Com a entrega do Mercado de Ferro o próximo passo da Prefeitura é a recuperação total do Complexo do Ver-o-Peso. No próximo dia 10 de abril, a empresa contratada pelo município deve entregar o projeto executivo da obra para início das licitações. A previsão é de que a reforma comece ainda este ano.
Horário de Funcionamento: A feira do Ver-o-Peso funciona 24 horas por dia. O Mercado de Peixe tem horário diferenciado, das 06h às12h. Já na Pedra do Peixe, o atendimento começa às 00h e segue até 6h.
Festa
Para celebrar os 388 anos do Ver-o-Peso a Prefeitura de Belém, através de diversas secretarias e órgãos municipais, preparou uma extensa programação para celebrar a data. Serão três dias de festa que vão contar com o tradicional corte de bolo, que neste ano será produzido pela Panificadora Fortaleza Humaitá. A torta terá oito metros, com recheio de cupuaçu e doce de leite e cobertura de chantilly e coco.
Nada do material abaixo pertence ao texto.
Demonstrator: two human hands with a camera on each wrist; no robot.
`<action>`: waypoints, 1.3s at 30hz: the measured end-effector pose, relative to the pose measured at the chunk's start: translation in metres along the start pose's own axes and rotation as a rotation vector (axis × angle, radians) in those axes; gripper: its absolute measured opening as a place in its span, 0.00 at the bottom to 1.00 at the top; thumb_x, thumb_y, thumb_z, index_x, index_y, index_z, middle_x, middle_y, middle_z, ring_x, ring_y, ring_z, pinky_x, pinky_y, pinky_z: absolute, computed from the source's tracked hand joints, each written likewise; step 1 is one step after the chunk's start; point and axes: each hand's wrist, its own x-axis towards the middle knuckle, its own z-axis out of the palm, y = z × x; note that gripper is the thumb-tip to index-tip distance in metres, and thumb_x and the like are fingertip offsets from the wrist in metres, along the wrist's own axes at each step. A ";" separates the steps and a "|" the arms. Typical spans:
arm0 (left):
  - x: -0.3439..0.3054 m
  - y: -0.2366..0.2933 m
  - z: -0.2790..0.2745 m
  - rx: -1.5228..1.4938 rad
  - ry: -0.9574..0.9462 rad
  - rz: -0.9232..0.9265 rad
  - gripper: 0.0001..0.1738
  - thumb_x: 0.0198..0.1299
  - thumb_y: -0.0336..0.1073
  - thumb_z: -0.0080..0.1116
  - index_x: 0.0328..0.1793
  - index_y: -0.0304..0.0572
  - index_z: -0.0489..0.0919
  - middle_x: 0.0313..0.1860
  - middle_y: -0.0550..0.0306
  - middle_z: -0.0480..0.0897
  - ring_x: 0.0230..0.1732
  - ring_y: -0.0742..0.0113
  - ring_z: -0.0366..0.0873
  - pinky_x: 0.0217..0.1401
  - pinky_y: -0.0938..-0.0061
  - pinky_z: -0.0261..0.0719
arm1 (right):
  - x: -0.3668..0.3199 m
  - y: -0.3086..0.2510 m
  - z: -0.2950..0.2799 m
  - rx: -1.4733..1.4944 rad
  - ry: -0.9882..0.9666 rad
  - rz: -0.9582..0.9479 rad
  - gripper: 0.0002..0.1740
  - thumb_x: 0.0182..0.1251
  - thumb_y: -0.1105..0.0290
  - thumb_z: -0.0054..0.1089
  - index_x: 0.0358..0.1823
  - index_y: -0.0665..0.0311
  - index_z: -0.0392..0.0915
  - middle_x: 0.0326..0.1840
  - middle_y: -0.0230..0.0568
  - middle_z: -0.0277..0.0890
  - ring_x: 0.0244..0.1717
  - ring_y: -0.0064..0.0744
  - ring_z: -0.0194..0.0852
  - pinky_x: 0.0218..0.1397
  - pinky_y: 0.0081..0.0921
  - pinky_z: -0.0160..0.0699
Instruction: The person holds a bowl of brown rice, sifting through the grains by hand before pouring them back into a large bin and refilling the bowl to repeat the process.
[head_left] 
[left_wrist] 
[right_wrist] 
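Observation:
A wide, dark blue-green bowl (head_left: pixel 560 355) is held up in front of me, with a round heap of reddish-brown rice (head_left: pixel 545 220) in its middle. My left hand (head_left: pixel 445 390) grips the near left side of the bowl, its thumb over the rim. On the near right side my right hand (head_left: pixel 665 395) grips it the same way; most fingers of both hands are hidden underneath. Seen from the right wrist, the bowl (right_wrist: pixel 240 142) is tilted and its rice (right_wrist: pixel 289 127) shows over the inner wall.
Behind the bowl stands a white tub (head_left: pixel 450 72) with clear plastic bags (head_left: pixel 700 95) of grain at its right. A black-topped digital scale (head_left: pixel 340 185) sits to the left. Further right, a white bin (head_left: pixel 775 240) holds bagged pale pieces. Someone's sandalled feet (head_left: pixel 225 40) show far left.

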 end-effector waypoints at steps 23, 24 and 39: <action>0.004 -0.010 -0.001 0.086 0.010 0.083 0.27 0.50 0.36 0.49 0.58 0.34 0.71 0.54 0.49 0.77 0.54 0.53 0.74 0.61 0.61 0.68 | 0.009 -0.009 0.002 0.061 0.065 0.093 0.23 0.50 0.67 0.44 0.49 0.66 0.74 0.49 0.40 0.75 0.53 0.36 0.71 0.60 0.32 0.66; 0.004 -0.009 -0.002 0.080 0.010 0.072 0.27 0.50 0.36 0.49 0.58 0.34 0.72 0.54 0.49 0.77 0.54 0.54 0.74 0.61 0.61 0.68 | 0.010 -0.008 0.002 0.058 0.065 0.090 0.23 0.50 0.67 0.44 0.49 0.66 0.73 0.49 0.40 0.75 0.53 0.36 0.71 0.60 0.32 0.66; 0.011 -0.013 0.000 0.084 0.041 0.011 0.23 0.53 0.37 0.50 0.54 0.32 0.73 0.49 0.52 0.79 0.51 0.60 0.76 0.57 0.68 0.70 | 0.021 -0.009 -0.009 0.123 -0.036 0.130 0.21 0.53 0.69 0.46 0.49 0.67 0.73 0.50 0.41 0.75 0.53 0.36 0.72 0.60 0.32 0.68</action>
A Secretaria Municipal de Esporte, Juventude e Lazer (Sejel) organiza, ainda, a sexta edição dos Jogos do Vero-Peso. Brincadeira criada para homenagear o ponto turístico e reunir os principais personagens desta história.
Durante a programação do aniversário do Ver-o-Peso será intensificada as ações de fiscalização de trânsito e transporte que já são realizadas diariamente na área. Agentes educadores da SeMOB estarão auxiliando pedestres na travessia da faixa, que fica em frente ao mercado. Agentes de transporte estarão orientando os motoristas de ônibus e os passageiros para os locais corretos de embarque e desembarque, além de fiscalizar e intensificar a coibição de estacionamento no lado direito da via, que é terminantemente proibido.
Além disso o programa Semob na Comunidade estará no mercado levando serviços de emissão do cartão Passe Fácil Estudantil, Passe Fácil Sênior, Passe Fácil Especial e credenciamento para estacionamento preferencial para idosos e deficientes.